There would be either an extension along the demand curve or a contraction along the supply curve depending on the reason for the price rise.

4. The market for holidays in the Mediterranean following a very warm and sunny summer in Northern Europe?

  A fall in demand, shown by a left shift in the demand curve.

5. The market for tube journeys following a fall in the price of tube journey tickets?

Demand would remain unchanged, though there would be a shift in supply and an extension in demand.

6. The market for new I phones following the high profile launch of a new model?

  A rise in demand, shown by a right shift in the demand curve.

This exercise is available as a downloadable worksheet at:  Activity 2 

Activity 3

Using fully labelled diagrams illustrate any changes to the market for each product in the following situations:      

1. The market for coke if the government places a sugar tax on all fizzy soft drinks?

There will a fall in supply, as production costs rise, leading to a rise in price and a movement along the demand curve.
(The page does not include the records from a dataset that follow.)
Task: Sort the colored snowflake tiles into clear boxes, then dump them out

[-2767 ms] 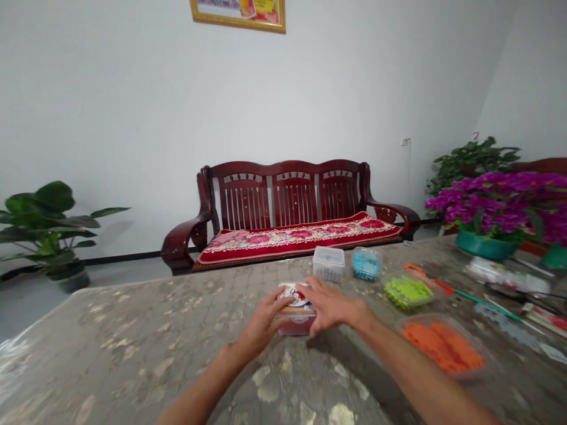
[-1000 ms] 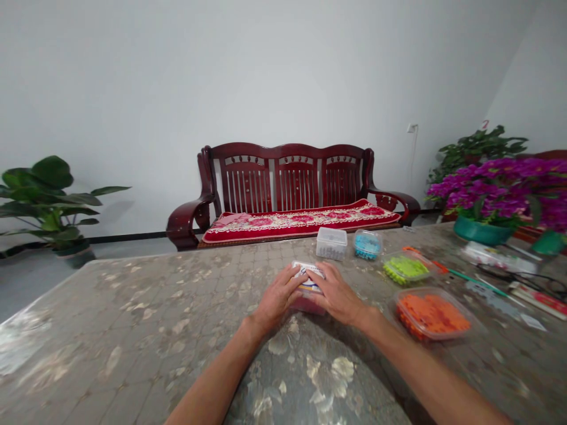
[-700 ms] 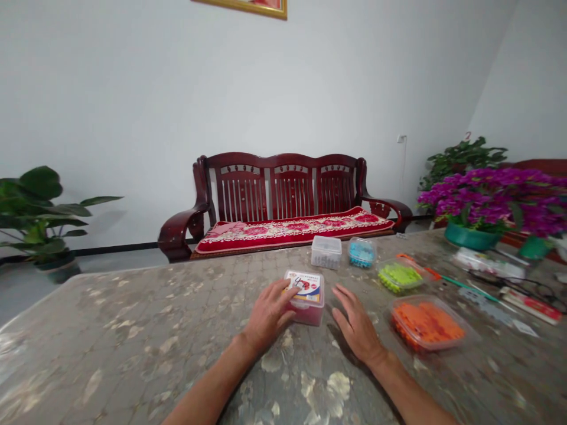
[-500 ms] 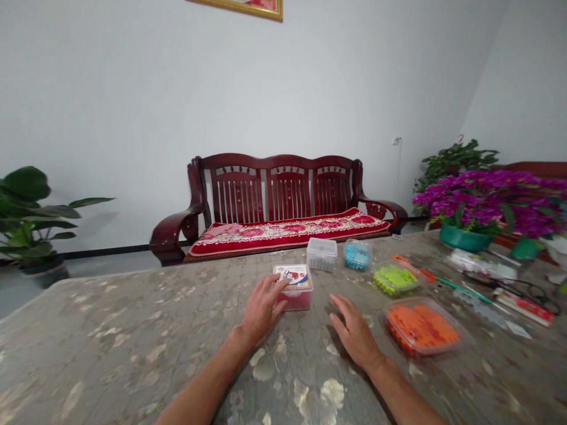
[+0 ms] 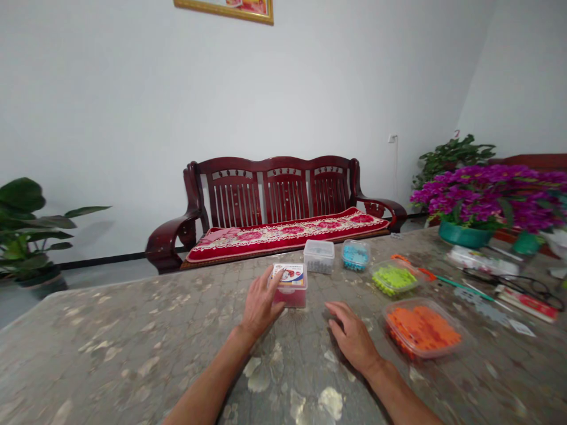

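Observation:
A lidded plastic box [image 5: 290,298] with red contents and a printed label on its lid stands in front of me. My left hand [image 5: 260,301] is closed around its left side, with a finger over the lid and the thumb at the front. My right hand [image 5: 353,336] is open and holds nothing, its fingers loosely bent near the tabletop. It lies between that box and a clear tub of orange pieces [image 5: 425,327]. Behind stand a clear box of grey pieces [image 5: 319,264], a tub of blue pieces [image 5: 355,255] and a tub of yellow-green pieces [image 5: 394,277].
On the right of the patterned table [image 5: 115,354] lie glasses [image 5: 522,286], a red and white packet [image 5: 527,303] and a green stick [image 5: 465,286]. Purple flowers [image 5: 482,192] stand in a green pot. A wooden bench [image 5: 286,183] is beyond the table.
My left hand and the red box have shifted slightly left together. The fingers of my right hand have bent a little more. The view has turned slightly.

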`<act>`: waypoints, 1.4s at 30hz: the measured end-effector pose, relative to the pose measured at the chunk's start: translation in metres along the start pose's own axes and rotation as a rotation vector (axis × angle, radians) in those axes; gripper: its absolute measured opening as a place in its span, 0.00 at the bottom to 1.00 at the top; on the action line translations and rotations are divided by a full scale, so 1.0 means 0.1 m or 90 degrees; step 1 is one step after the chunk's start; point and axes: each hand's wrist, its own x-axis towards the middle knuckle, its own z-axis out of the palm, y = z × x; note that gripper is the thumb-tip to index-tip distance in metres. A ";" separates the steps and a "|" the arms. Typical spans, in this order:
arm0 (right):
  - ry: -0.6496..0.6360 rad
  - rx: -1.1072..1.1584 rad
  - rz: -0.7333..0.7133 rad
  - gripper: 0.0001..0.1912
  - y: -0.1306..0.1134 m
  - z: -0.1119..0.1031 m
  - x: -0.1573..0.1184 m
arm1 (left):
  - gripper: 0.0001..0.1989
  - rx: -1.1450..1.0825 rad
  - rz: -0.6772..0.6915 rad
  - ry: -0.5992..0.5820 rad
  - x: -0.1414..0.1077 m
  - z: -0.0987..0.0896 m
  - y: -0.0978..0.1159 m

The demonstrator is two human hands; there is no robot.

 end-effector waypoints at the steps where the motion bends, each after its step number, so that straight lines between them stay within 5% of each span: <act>1: 0.009 -0.005 -0.012 0.22 -0.02 -0.01 0.00 | 0.39 0.010 0.006 0.018 -0.03 -0.01 0.01; 5: 0.084 -0.039 -0.094 0.21 -0.12 -0.22 0.03 | 0.29 0.021 0.029 0.074 -0.29 -0.03 0.14; 9: 0.284 -0.163 -0.084 0.18 -0.18 -0.73 0.06 | 0.16 -0.030 0.204 -0.129 -0.41 -0.01 0.35; 11: 0.362 -0.271 -0.013 0.18 -0.12 -1.03 0.02 | 0.16 -0.043 0.202 -0.203 -0.36 0.02 0.43; 16: 0.341 -0.491 0.204 0.29 0.46 -1.59 -0.30 | 0.19 -0.040 0.105 -0.234 -0.14 0.19 0.51; 19: 0.275 -0.453 0.284 0.33 0.92 -1.71 -0.49 | 0.18 -0.039 0.077 -0.221 -0.03 0.30 0.49; 24: 0.210 -0.334 0.277 0.31 1.15 -1.63 -0.55 | 0.14 -0.055 0.010 -0.217 0.15 0.43 0.34; 28: 0.176 -0.316 0.242 0.28 0.81 -1.42 -0.49 | 0.16 -0.094 -0.050 -0.213 0.22 0.48 0.30; 32: 0.144 -0.238 0.213 0.26 0.40 -1.08 -0.35 | 0.22 -0.174 -0.059 -0.217 0.11 0.47 0.50; 37: 0.058 0.018 0.187 0.23 0.01 -0.68 -0.15 | 0.45 -0.299 -0.045 -0.258 -0.14 0.17 0.86; 42: -0.124 0.457 0.304 0.26 -0.20 -0.43 -0.13 | 0.53 -0.126 -0.063 -0.323 -0.32 -0.30 0.91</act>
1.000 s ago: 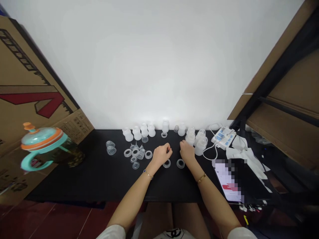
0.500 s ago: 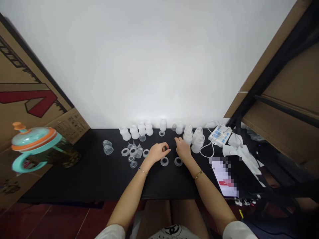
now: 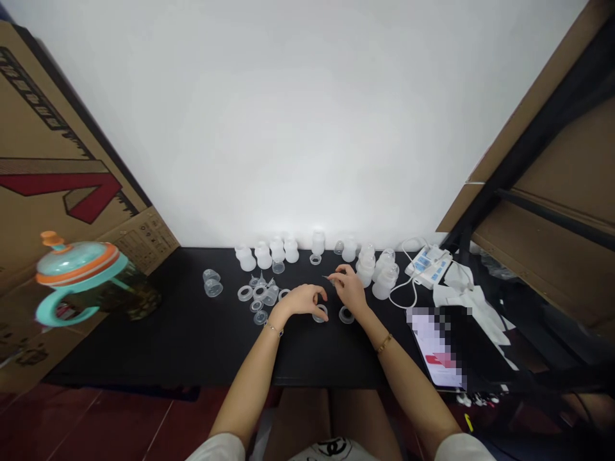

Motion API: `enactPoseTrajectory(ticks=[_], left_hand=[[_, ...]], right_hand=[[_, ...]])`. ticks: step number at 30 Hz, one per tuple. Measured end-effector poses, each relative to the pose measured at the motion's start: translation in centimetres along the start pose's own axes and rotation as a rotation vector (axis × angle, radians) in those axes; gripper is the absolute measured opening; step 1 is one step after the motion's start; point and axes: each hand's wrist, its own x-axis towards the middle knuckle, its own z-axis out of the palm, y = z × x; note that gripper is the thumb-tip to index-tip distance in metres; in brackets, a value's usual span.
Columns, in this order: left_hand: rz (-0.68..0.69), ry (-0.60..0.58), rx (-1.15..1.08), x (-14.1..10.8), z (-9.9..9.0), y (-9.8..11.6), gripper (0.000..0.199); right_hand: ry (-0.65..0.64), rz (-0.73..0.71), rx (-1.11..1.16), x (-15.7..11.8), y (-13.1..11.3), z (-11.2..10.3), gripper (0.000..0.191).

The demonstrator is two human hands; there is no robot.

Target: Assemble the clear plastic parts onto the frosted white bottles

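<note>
My left hand (image 3: 303, 301) is over the black table with thumb and fingers apart, beside a clear ring (image 3: 320, 313). A small, thin clear piece (image 3: 328, 279) is pinched in the fingertips of my right hand (image 3: 348, 287). Below that hand lies a second ring (image 3: 346, 314). Left of my left hand are several loose rings (image 3: 245, 293) and clear nipple-like parts (image 3: 271, 294). White bottles (image 3: 264, 255) stand along the wall, and bottles with clear caps (image 3: 385, 280) stand right of my right hand.
Clear domed caps (image 3: 213, 287) lie at the left, near a large teal-and-orange jug (image 3: 86, 278). On the right are a power strip (image 3: 429, 265) with a white cable, white tissues (image 3: 473, 307) and a phone (image 3: 435, 352). Cardboard flanks both sides.
My left hand has lowered to the near-left ring. My right hand has shifted slightly left, and a thin clear piece now shows at its fingertips. The view has shifted slightly.
</note>
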Motion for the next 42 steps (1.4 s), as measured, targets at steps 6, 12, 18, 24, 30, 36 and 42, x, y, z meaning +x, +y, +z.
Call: enactPoseTrajectory(ticks=[6, 12, 18, 24, 30, 36, 42], left_hand=[[-0.019, 0.035, -0.003, 0.0, 0.2, 0.1, 0.040], [-0.052, 0.218, 0.053, 0.3, 0.4, 0.1, 0.023], [-0.033, 0.307, 0.101, 0.6, 0.6, -0.1, 0.018], [0.022, 0.303, 0.119, 0.9, 1.0, -0.1, 0.025], [0.100, 0.281, 0.158, 0.7, 1.2, 0.0, 0.028], [0.118, 0.259, 0.195, 0.9, 1.6, -0.1, 0.021], [0.119, 0.284, 0.203, 1.1, 2.0, 0.0, 0.017]], right_hand=[[0.112, 0.051, 0.244, 0.4, 0.4, -0.1, 0.031], [0.111, 0.169, 0.532, 0.4, 0.2, -0.6, 0.029], [0.105, 0.293, 0.763, 0.5, 0.3, -0.5, 0.034], [0.118, 0.408, 0.889, 0.7, 0.3, -0.3, 0.037], [0.123, 0.455, 1.001, 0.9, 0.6, 0.0, 0.033], [0.094, 0.513, 1.074, 1.0, 0.5, 0.0, 0.035], [0.052, 0.563, 1.178, 1.0, 0.6, 0.0, 0.036]])
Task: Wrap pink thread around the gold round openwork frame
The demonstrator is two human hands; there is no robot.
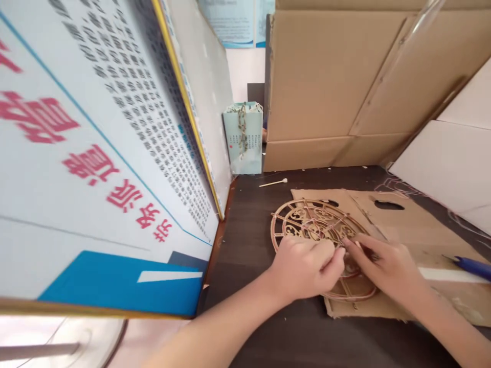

2. The market for apple Iphones following the launch of a new model by Samsung?

There will a fall in demand, illustrated by a left shift in the demand curve.

3. The market for cars in a nation following a reduction in taxes on imported cars?

There will a fall in demand, illustrated by a left shift in the demand curve.

4. The market for Pepsi following a successful advertising by doctors on the negative impacts of fizzy drinks on children’s health?

There will a fall in demand, illustrated by a left shift in the demand curve.

5. The market for football tickets following a successful world cup campaign by the country’s national team?

There will a rise in demand, illustrated by a right shift in the demand curve.

6. The market for conventional flat screen TVs following the development of a new affordable cinema system for the home?

A rise in supply, as production costs fall, leading to a fall in price and a movement along the demand curve.